All match, Kerber had been put on the defensive in a major way. Now, with the chance for offense, Kerber retreated, revealing herself, in contemporary parlance, as a player who only comes up to net to tap racquets. Due largely to Brady’s onslaught, Kerber was uncertain how to calibrate her mix of offense and defense. Usually, Kerber’s opponents misfire more, but today, Kerber committed 21 unforced errors, compared to 14 for Brady.
No doubt Kerber’s confusion at this stage encouraged Brady. She won that odd rally and eventually took the game to go up 5-3 and earn a match point at 30-40. Here again, Kerber composed herself, smacking an inside-out forehand winner to eventually hold and force Brady to serve out the match.
The first point in those 5-4 games often tells the story. Here, Brady faced vintage Kerber, hanging tough through a 19-ball rally that she at last closed out with a rolling topspin forehand. At 15-love, an untouchable crosscourt backhand, Brady’s 25th winner of the match. It ended two points later with another Kerber rarity, a missed service return.

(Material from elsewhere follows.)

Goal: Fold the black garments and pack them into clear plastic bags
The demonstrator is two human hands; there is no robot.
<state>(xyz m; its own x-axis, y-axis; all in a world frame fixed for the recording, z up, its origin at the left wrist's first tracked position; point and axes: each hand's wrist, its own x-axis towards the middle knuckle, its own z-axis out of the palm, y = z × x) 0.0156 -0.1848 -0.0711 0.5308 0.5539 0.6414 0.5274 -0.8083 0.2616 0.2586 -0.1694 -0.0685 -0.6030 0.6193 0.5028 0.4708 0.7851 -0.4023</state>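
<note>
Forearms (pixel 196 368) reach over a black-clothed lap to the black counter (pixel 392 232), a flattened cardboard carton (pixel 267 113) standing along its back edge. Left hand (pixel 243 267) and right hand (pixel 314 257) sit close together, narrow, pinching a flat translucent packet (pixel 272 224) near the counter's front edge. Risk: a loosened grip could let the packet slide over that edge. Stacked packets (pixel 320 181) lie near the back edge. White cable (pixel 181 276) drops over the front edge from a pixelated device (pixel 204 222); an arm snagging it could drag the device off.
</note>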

Said Kerber, “I tried everything, but in the end, in the important moments, she played better.”
Brady has clearly been aided by recently devoting extensive attention to strength and fitness in Germany under the guidance of coach Michael Geserer and physiotherapist Daniel Pohl. As Brady said after the match, “the improvement of my fitness I also have, that brings also the improvement of the mental side, as well, knowing that I can play my game at a high level from, you know, the very first point all the way until the end without a dip in my physical abilities.”
All those hard yards unquestionably helped her build today’s airtight case.